Este foi o oitavo ano consecutivo no qual o Estado alemão alcança um excedente fiscal, e o quinto em que o Governo federal também o consegue, ainda que o valor de 2019 seja inferior ao de 2018, quando o excedente se cifrou em 62.400 milhões de euros.

O excedente fiscal de 2019 é equivalente a 1,4% do Produto Interno Bruto (PIB) da maior economia europeia, enquanto o de 2018 correspondia a 1,9%.

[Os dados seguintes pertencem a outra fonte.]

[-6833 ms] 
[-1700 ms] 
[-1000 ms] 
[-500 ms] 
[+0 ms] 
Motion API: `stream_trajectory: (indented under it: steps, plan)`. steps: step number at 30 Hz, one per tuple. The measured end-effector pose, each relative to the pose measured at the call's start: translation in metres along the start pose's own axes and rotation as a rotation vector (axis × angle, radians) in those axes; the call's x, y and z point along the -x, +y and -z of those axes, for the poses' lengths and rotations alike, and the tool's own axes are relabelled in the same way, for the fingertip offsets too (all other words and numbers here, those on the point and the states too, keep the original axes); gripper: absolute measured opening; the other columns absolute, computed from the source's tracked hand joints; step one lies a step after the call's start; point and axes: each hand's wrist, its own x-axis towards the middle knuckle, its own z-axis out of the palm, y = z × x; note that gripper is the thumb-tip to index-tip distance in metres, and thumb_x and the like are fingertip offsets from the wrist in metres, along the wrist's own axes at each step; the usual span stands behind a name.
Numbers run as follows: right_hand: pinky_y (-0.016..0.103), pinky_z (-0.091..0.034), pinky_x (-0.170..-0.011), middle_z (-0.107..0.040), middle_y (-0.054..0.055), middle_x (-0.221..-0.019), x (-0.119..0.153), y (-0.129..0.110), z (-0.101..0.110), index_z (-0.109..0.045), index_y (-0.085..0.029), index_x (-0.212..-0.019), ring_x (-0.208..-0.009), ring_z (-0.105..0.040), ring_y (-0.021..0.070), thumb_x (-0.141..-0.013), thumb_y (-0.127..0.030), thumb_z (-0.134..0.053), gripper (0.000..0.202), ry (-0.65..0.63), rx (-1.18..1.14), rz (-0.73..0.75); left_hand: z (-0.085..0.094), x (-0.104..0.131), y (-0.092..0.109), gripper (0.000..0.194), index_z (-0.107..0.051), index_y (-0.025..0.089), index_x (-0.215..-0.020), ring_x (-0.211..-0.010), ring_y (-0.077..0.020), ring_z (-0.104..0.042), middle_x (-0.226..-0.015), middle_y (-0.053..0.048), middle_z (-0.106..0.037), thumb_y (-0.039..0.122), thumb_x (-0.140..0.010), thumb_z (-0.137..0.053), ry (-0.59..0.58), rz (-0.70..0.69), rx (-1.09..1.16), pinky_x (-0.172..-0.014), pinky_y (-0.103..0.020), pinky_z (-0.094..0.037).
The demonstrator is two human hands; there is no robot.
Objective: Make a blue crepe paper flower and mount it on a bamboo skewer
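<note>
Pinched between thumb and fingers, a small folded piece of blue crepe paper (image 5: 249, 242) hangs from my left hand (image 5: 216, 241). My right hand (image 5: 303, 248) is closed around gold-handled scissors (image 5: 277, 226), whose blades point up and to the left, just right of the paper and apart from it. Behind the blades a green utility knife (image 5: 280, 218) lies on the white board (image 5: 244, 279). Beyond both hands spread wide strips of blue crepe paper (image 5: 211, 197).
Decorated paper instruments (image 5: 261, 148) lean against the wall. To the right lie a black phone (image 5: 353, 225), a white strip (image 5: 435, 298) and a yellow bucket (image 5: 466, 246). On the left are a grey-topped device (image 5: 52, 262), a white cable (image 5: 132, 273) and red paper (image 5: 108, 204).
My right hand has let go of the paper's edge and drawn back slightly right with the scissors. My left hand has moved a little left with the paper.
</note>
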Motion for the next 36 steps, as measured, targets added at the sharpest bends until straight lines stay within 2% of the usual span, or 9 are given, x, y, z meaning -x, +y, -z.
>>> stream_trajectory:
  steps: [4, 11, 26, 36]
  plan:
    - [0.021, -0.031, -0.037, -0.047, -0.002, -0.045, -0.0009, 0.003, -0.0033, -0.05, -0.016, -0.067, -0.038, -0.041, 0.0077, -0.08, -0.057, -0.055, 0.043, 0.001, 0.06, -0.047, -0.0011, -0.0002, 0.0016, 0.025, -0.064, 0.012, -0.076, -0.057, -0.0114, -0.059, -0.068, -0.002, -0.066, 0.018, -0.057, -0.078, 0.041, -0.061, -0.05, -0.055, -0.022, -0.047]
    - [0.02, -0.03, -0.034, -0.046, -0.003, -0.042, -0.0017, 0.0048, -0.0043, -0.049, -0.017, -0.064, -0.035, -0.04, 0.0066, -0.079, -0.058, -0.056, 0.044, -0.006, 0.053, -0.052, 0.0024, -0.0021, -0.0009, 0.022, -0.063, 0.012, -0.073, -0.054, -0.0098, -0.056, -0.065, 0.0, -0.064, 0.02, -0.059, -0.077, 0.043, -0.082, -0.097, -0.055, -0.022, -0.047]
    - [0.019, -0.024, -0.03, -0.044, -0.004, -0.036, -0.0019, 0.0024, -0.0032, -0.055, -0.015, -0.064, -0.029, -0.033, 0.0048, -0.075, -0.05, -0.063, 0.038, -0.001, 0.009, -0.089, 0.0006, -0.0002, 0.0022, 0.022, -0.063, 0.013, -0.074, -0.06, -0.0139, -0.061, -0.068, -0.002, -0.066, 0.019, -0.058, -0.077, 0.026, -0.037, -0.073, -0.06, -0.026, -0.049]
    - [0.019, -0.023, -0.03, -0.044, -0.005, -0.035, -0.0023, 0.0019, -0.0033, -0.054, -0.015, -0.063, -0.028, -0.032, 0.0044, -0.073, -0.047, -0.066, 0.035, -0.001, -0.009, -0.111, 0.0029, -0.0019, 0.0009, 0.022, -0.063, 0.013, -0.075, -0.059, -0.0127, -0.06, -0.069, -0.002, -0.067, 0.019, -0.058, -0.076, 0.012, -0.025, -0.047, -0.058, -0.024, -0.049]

A Alemanha continua assim a cumprir folgadamente o limite do défice do Tratado de Maastricht – que limita o novo endividamento anual a 3% do PIB – e aproxima-se do critério de uma dívida total máxima de 60%, já que esta tem diminuído significativamente nos últimos anos devido à folga orçamental.

A boa saúde das contas públicas alemãs manteve-se apesar da desaceleração da economia, que apenas cresceu 0,6% no ano passado, o pior registo desde 2013, apesar de 10 anos de crescimento consecutivos.

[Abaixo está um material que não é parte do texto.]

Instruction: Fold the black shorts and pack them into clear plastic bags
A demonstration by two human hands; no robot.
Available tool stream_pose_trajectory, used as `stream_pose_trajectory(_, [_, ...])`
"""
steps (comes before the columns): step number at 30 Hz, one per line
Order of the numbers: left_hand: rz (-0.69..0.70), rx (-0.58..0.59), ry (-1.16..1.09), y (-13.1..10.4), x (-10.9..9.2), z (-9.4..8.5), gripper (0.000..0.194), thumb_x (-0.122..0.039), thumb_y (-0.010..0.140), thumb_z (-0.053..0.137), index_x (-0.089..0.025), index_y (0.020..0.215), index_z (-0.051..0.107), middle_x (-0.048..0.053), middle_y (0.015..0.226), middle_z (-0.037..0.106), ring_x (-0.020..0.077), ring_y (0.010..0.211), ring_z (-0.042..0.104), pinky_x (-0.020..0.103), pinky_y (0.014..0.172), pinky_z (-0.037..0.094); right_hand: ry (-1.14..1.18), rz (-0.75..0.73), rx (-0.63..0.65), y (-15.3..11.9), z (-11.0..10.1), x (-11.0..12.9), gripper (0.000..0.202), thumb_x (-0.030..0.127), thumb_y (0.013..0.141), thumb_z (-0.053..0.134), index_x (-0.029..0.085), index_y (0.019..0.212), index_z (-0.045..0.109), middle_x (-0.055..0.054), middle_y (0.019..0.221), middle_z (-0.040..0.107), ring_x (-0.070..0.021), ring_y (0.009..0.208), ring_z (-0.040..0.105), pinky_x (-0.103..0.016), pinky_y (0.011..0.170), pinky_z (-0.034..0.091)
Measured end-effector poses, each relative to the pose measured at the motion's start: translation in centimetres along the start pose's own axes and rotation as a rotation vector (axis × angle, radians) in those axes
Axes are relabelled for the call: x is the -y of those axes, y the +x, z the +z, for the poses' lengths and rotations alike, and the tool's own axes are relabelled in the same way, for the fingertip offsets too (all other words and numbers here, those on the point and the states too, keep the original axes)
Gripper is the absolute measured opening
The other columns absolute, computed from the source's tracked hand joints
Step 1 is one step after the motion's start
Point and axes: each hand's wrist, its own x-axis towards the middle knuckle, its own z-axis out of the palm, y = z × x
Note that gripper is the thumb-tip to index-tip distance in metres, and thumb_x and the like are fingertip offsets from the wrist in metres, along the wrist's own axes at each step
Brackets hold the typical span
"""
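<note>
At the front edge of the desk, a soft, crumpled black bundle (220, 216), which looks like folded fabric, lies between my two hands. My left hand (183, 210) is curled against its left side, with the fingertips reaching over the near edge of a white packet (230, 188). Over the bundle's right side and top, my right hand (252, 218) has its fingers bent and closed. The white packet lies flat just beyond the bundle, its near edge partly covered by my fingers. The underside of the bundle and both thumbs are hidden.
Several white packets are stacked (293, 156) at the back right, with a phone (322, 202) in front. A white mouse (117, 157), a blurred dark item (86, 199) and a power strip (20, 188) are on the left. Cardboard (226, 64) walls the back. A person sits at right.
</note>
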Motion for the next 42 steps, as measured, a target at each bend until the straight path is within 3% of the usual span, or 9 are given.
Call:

As causas desta desaceleração são a guerra comercial, a saída do Reino Unido da União Euroepia (‘Brexit’) e os problemas da sua principal indústria, a automobilística, que estão a afetar negativamente o setor externo alemão, que é tradicionalmente o motor da economia.

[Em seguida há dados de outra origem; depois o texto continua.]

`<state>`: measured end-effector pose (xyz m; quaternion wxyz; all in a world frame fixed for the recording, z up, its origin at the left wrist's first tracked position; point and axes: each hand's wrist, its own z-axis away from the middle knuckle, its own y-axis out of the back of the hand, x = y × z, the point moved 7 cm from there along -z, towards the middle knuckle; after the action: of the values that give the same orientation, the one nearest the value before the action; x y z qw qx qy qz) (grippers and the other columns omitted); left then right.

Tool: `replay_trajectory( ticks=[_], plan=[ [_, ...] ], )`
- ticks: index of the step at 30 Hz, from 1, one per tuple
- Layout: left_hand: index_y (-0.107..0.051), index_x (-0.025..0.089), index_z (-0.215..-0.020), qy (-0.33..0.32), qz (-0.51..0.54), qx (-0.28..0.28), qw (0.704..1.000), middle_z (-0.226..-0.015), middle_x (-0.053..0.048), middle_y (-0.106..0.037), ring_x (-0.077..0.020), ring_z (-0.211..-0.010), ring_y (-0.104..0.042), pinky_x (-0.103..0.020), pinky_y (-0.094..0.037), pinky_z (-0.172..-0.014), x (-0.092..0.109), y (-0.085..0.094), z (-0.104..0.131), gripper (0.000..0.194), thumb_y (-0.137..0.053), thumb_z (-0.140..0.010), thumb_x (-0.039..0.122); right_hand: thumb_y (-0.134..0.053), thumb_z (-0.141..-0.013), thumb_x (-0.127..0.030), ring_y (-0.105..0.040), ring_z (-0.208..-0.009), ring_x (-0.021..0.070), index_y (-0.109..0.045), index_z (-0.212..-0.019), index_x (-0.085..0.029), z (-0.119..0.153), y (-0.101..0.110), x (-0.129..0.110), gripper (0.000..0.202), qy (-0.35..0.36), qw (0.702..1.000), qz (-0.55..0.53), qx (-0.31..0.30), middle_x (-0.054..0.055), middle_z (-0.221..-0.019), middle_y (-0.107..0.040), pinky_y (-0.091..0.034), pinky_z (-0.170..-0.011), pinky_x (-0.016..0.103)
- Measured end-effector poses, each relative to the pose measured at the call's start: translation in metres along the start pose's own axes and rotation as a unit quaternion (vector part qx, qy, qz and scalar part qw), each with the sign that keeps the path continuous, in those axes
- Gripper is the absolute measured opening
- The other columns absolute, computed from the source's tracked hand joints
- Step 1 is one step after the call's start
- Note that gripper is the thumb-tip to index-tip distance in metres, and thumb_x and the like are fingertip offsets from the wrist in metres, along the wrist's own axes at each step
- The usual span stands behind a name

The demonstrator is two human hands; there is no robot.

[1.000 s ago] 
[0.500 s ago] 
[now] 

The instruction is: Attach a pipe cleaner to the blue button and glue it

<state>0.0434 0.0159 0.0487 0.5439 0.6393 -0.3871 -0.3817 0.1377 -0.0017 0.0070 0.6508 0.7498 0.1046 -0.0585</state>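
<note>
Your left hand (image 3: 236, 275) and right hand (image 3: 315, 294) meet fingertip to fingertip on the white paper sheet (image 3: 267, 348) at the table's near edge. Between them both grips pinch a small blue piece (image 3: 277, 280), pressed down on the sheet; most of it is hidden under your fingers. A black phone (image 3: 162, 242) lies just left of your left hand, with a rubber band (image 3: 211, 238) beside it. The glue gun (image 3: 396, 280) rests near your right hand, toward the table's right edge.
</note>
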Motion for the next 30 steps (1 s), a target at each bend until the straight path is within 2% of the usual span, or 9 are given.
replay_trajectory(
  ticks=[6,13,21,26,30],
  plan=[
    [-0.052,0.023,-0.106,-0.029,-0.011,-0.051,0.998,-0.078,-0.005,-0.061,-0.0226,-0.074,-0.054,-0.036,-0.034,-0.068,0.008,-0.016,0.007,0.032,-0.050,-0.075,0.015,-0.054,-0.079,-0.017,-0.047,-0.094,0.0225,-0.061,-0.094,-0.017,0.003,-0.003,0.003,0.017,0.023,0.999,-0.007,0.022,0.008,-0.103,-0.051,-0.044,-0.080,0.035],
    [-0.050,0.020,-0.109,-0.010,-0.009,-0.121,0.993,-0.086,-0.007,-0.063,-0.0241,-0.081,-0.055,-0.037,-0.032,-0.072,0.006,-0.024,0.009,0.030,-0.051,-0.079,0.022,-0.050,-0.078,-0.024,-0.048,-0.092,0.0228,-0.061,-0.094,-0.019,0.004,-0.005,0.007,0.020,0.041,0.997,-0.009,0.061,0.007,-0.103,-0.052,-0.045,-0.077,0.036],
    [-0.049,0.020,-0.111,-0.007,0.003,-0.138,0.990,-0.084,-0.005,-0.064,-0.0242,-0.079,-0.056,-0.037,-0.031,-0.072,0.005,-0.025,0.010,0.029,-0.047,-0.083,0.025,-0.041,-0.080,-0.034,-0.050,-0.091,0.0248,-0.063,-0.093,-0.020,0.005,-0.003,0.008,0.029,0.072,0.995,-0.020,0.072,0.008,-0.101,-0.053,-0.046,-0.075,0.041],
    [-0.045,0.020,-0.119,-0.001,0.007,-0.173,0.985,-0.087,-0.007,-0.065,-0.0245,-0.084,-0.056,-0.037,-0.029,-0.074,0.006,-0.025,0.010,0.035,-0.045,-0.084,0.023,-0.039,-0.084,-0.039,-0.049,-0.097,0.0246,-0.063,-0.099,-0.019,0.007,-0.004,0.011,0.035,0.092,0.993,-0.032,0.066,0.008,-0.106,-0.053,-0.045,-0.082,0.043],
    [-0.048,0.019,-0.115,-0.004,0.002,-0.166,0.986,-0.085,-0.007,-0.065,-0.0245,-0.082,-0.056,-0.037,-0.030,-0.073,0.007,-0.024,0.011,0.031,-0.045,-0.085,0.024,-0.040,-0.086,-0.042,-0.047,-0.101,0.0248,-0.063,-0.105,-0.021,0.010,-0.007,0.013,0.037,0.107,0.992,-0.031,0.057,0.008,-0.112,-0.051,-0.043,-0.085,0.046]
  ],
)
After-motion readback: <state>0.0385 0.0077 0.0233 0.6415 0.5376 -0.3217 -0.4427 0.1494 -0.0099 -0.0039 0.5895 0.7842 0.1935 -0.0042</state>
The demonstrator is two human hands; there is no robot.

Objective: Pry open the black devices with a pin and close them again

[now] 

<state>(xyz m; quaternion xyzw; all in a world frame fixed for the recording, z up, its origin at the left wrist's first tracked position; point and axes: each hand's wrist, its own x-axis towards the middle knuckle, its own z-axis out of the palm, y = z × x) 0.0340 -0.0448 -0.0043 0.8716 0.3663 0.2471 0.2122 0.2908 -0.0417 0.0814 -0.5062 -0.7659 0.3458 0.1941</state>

A confirmação destes valores dá de novo lugar ao debate sobre a oportunidade que o Governo alemão tem para aproveitar a “margem orçamental” para fomentar o crescimento da Alemanha e do conjunto da União Europeia, diminuindo o seu excedente comercial, que é motivo de queixa tanto dos parceiros comunitários como dos comerciais.